横浜F・マリノス下部組織出身のU23日本代表FW内野航太郎が、ヴィッセル神戸へ期限付き移籍する模様。Jリーグクラブを経由せず、筑波大学からデンマーク1部ブレンビーIFへ移籍した若武者の去就に注目が集まっているが、その一部契約内容が明らかになっている。
デンマーク『Tipsbladet』によれば、ブレンビーIFは内野を神戸へ2026年6月までの期限付き移籍により放出するという。日本の移籍市場は今も開いており、すでに契約は締結済み。内野は手続き完了のため日本に滞在しているという。
注目すべきは、契約に買い取りオプションが含まれていない点だ。ブレンビーは内野の将来性を高く評価しており、2029年夏まで契約を残す有望株を完全移籍で手放す意思はない。出場機会確保を最優先にした“武者修行”という位置づけである。

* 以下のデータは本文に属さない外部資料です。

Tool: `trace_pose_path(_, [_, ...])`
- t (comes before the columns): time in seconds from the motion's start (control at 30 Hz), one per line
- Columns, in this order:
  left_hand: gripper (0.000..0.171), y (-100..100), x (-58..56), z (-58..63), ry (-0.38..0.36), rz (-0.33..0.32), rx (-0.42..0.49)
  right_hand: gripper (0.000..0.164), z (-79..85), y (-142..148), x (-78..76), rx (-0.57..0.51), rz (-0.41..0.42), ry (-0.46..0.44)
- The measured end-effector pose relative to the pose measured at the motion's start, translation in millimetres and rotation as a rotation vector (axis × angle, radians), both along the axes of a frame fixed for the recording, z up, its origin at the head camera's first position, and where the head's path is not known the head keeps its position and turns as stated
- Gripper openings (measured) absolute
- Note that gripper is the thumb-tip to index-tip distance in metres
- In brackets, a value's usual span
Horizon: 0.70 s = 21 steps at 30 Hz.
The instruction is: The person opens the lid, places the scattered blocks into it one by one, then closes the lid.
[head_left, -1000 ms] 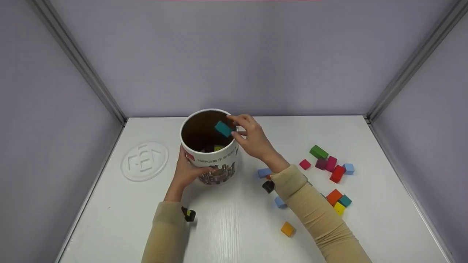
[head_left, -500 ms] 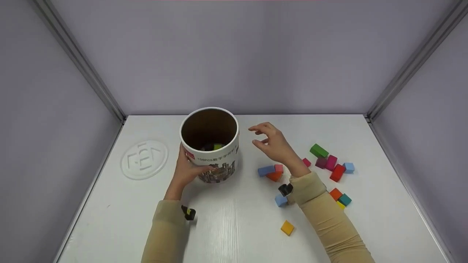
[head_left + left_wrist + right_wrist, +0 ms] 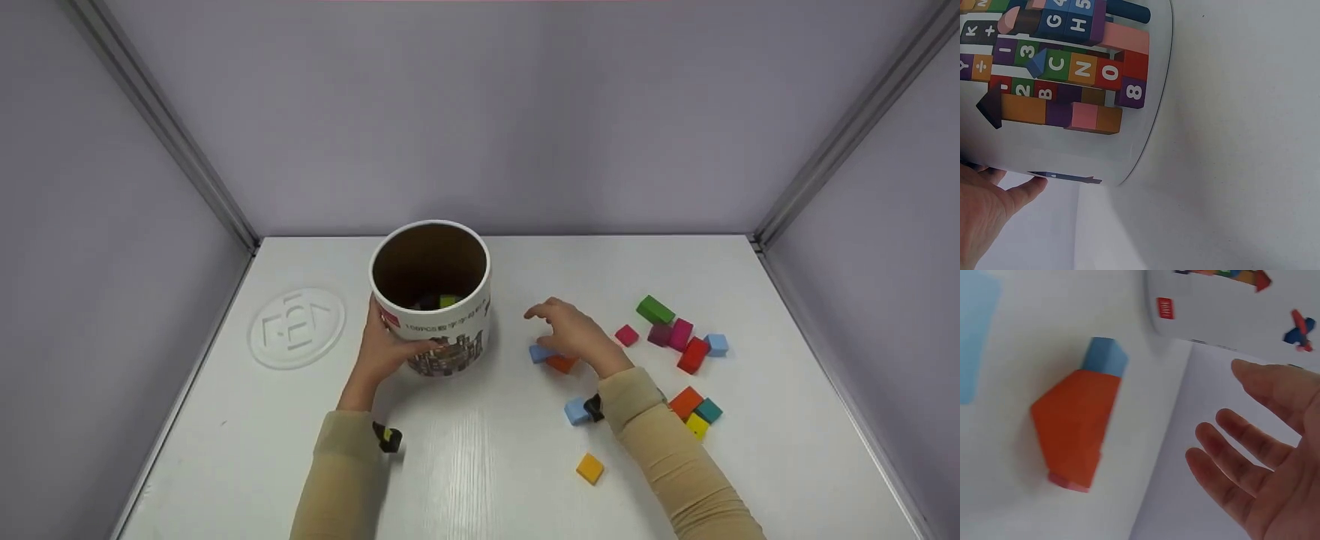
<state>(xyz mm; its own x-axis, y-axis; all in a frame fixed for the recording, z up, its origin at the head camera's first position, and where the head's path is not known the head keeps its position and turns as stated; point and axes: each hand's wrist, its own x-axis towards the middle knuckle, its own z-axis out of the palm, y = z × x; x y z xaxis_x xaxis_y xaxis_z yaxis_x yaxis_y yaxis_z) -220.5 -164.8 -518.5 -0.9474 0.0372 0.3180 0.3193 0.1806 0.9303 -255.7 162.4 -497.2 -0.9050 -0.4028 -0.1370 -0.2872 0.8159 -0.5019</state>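
Note:
A tall white printed bucket (image 3: 450,326) stands upright on the table, its mouth tipped into view with a yellow-green block (image 3: 447,301) inside. My left hand (image 3: 381,354) grips the bucket's left side, thumb across the front; the left wrist view shows fingers (image 3: 1028,193) along the wall. To the bucket's right, my right hand (image 3: 577,334) hovers with spread, slightly bent fingers, holding nothing. Under it lie a blue block (image 3: 538,353) and an orange-red block (image 3: 561,364). In the right wrist view a pink block (image 3: 1068,482) touches the orange-red one.
Right of my right hand lie several blocks, including a green block (image 3: 655,310), a red block (image 3: 693,355) and a yellow block (image 3: 697,427). Closer in are a light blue block (image 3: 576,412) and an orange-yellow block (image 3: 590,469). A clear round disc (image 3: 296,328) lies at left.
My right hand let the teal block go at the bucket's mouth, drew back to the right, then came down over the blue and orange-red blocks. My left hand stays on the bucket.

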Motion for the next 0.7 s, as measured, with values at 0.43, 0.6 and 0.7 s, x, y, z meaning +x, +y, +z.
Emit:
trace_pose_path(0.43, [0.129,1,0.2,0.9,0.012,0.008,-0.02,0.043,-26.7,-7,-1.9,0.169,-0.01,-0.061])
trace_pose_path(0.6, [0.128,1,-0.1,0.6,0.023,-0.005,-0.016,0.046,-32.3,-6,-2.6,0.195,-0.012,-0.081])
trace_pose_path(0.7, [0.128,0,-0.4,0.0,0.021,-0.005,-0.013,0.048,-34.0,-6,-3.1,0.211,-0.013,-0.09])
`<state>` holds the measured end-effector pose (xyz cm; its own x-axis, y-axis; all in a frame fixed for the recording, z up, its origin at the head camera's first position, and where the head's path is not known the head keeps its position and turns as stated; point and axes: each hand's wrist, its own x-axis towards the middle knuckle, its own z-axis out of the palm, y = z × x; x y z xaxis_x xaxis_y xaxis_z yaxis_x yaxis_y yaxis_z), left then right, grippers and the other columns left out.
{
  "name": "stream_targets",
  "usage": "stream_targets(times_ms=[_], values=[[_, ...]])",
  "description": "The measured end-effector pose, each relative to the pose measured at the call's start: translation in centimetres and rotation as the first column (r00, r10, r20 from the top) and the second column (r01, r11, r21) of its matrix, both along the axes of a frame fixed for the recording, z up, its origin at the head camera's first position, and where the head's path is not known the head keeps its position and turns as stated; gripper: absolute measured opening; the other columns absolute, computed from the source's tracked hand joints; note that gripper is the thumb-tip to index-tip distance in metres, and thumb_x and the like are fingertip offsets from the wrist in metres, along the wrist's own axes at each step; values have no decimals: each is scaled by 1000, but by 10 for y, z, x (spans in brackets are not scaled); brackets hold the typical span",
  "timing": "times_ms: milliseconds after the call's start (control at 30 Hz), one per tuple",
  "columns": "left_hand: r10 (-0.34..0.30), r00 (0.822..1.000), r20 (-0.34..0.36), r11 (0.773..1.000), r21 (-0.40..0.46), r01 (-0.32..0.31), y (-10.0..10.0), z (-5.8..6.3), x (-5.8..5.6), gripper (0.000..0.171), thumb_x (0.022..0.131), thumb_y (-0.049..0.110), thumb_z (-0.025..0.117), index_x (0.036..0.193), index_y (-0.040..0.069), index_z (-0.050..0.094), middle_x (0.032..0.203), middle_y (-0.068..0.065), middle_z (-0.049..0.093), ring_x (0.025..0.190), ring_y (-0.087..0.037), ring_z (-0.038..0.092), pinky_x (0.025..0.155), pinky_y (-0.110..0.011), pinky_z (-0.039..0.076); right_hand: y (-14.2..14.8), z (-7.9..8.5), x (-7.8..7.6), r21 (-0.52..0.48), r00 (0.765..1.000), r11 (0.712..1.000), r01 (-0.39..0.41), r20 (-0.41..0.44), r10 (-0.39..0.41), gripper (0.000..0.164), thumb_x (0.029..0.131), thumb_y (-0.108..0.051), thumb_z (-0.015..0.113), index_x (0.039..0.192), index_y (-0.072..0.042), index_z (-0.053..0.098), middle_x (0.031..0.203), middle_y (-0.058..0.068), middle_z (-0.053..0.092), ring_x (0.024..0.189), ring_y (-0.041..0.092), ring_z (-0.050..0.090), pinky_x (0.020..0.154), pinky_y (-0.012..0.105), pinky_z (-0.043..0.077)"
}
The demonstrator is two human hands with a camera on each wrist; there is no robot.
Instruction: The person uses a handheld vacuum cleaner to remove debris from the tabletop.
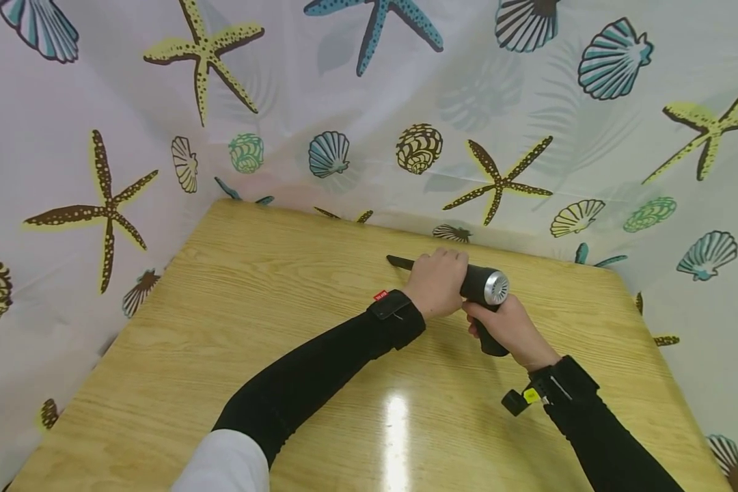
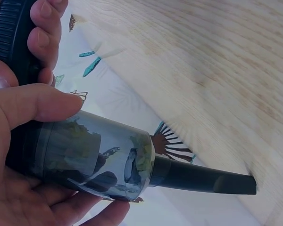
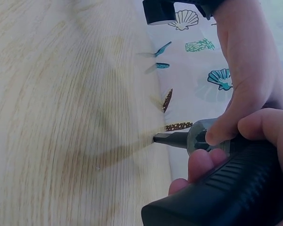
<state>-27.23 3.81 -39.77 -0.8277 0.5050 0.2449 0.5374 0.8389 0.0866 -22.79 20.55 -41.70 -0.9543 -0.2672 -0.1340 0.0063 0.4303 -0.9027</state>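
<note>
A black handheld vacuum cleaner (image 1: pixel 478 281) with a silver, vented round end is held above the wooden table by both hands. My left hand (image 1: pixel 436 283) wraps around its smoky clear dust cup (image 2: pixel 115 162), thumb on one side and fingers on the other. Yellowish-green bits show through the cup in the left wrist view. My right hand (image 1: pixel 509 331) grips the ribbed black handle (image 3: pixel 226 188), just below the body. From the cup's far end a narrow black nozzle (image 2: pixel 203 178) points left in the head view, its tip close over the tabletop.
The light wooden table (image 1: pixel 252 273) spans the view, with a bright reflection near its front. Behind it and along both sides hangs a white curtain (image 1: pixel 369 102) printed with shells and starfish. Black straps (image 1: pixel 400 318) with small devices sit on both wrists.
</note>
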Motion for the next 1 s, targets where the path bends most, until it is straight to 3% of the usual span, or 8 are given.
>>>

実際、内野はトップチームで10試合出場にとどまり、スティーブ・クーパー監督体制下で序列を上げきれなかった。さらに攻撃陣の補強も進み、立場は微妙に。双方にとってプレータイム確保が急務だった。
一方で、欧州内での評価は決して低くない。報道によれば、イングランドやベルギーのクラブが強い関心を示し、買い取りオプション付きの提案もあったという。くわえてデンマーク国内やスウェーデン1部の複数クラブも打診。しかしブレンビー側が「買い取りなし」を条件としたため、交渉は進展しなかった。
海外挑戦前には日本代表MF久保建英擁するレアル・ソシエダやAZアルクマール、カーディフ、OHルーヴェンなどから関心が寄せられた経緯もあり、ポテンシャルへの評価は一貫している。だからこそ今回の神戸行きは、完全移籍ではなく“価値を高めるための帰還”とも言える選択だ。